== INFORMATION SHOWN ==

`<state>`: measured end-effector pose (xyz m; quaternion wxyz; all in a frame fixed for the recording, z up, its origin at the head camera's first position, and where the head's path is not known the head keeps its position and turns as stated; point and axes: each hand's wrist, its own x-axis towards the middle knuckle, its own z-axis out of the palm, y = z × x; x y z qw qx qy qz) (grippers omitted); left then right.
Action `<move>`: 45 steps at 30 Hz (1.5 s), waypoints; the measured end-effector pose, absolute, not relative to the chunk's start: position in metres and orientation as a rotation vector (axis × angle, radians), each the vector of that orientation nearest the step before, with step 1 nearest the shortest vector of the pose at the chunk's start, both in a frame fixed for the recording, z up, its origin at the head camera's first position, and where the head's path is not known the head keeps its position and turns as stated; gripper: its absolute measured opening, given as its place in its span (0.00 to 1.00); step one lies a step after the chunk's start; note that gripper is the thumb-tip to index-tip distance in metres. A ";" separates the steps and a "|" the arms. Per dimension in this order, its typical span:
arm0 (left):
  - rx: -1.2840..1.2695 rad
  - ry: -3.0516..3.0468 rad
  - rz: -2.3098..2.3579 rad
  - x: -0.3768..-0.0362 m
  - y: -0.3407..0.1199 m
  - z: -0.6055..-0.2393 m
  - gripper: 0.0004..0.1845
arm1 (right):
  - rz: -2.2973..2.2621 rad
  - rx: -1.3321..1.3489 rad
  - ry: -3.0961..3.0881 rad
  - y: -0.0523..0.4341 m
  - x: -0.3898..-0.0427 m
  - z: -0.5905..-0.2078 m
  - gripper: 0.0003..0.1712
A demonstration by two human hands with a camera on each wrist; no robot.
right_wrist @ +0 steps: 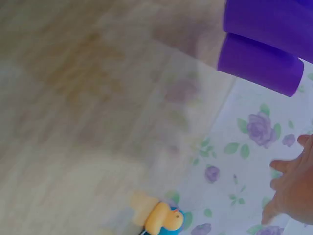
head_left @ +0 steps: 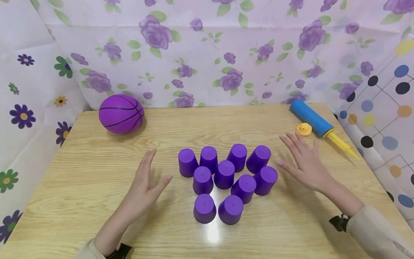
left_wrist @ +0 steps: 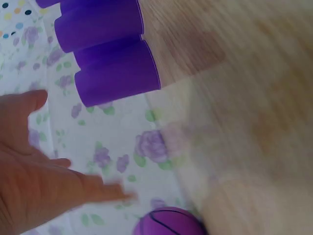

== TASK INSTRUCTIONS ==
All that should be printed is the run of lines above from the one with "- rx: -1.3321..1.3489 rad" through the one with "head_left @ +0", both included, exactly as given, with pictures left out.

== TASK SOLUTION ==
  - rx: -1.3321..1.3489 rad
  - ry: -3.0961..3.0881 rad
  - y: -0.0523..0.4341 m
  - x: -0.3898..-0.0427 m
  - z: -0.5905..-0.2078 m
  - gripper: 0.0003..0.1712
A demonstration by two human hands with a camera on each wrist; no robot.
right_wrist @ +0 steps: 
head_left @ +0 steps: 

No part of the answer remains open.